Geography.


The fictional town of Val Verde, Texas cannot be the real town of Val Verde, Texas, which is in Milham County hundreds of miles from the Rio Grande and from Val Verde County and wasn't named until 1868.

In San Antonio Texas, Mace Bishop overheard hangman Ozzie Grimes say he came from Oklahoma (which wouldn't exist for decades) to hang the Bishop Gang in the fictional town of Val Verde near the Rio Grande border with Mexico.

If Texas had the death penalty in 1867 I don't know why a town along the Rio Grande would have to send for Ozzie Grimes (who said he never hanged any Texans before) to make a thousand mile journey, taking weeks and months, to hang the Bishop Gang, unless Ozzie Grimes was a real star in the execution world.

Ozzie Grimes wouldn't have had much railroad track to ride on in 1867 so probably rode stagecoaches and horses almost due south from Oklahoma to Dallas or Fort Worth, Austin, and San Antonio. Thus he would probably have continued almost due south to the fictional location of Val Verde, Texas.

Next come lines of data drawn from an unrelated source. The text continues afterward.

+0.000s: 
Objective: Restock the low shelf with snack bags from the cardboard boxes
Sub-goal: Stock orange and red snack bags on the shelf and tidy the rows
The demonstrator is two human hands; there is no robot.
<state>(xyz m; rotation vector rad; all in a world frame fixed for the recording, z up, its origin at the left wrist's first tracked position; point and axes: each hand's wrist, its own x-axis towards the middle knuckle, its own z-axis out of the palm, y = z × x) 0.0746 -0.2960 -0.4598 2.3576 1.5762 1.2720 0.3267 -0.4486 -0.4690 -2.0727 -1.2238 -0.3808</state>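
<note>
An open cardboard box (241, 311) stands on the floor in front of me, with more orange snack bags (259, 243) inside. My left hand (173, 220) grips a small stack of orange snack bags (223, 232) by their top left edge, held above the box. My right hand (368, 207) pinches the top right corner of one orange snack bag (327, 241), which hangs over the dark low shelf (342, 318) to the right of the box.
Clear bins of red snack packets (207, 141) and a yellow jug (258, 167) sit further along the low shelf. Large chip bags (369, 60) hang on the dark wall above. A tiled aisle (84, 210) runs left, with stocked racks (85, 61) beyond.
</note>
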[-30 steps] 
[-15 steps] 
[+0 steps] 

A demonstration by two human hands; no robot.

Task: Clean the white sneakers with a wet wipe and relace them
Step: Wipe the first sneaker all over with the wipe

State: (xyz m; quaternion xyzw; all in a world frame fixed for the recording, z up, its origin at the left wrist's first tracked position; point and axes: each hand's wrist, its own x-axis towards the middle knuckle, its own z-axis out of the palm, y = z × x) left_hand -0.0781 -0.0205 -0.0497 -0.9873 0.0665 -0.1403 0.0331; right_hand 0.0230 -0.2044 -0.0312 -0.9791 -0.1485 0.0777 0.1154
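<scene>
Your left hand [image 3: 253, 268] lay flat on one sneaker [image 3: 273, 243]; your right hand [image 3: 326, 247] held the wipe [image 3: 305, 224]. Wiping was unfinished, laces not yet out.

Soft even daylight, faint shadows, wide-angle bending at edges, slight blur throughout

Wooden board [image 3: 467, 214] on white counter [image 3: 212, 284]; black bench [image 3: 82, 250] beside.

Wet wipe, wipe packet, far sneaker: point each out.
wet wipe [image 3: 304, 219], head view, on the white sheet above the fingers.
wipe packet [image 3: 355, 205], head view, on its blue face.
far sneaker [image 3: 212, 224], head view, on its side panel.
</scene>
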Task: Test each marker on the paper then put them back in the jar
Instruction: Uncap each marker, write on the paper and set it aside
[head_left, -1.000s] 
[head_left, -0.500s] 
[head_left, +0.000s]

Grimes probably rode along a road out of San Antonio and then looked for a place to camp and rode along the creek bed he was seen riding along before camping. People familiar with San Antonio might be able to suggest which creek and thus which way Grimes was headed.

If Grimes followed the road that later became US interstate highway 35 it would have crossed the Rio Grande at Laredo in Webb County Texas, so we might suppose that Val Verde was in Webb County. If Grimes was headed more to the east the fictional town of Val Verde might be in Zapata, Starr, Hidalgo, or Cameron Counties along the Rio Grande. If Grimes was headed more to the west the fictional town of Val Verde might be in Maverick, Kinney, or Val Verde Counties.

The Bishop Gang crossed the Rio Grande shortly after escaping from Val Verde and a few days later reached a lawless region to the south known as the territory of the Bandolero, infested with Mexican bandits. After more travel they reached a ghost town, Sabinas I think, deserted by its population to avoid the bandits.

There Mace and Dee Bishop discussed their future travel and mentioned going to Matamoros. The city of Matamoros is in the state of Tamaulipas, and directly across the Rio Grande from Brownsville, the southernmost city in Texas. The city of Monterrey in Nuevo Leon is about a hundred miles almost straight west of Matamoros. It is possible that Mace and Discussed going to Matamoros because they thought that they were closer to Matamoros than to Monterrey.

If so, Mace and Dee would have thought that Sabinas was on the eastern side of a north-south line halfway between Monterrey and Matamoros. They probably also thought that the deserted village of Sabinas was north of an east-west line halfway between Matamoros and Tampico. I don't know if the terrain relatively close to the Rio Grande in Nuevo Leon and Tamaulipas resembles that seen in Bandolero!, but most of Tamaulipas has dry or semi dry climates, so perhaps the protagonists traveled through the most desert-like parts of Tamaulipas and/or Nuevo Leon.

There is a modern city of Sabinas in Coahuila, Mexico that could possibly have been a deserted village in 1867. Coahiuila is largely arid or semi arid, so they might have had to pass through desert like terrain to reach Sabinas.

It is a bit north of where I would expect Sabinas to be in Bandolero! If they traveled southwest of Piedras Negras on the Rio Grande to get to Sabinas, the fictional town of Val Verde might be somewhere near the real Texas villages of Elm Creek, Rosita North, or Rosita South, all in Maverick County, Texas.

Sabinas is almost due north of Monterrey, and northwest of Matamoros which is farther away. Thus Mace and Dee probably wanted to go to Matamoros instead of Monterrey because they could get a ship out of Mexico in Matamoros and its grandly named port of Baghdad.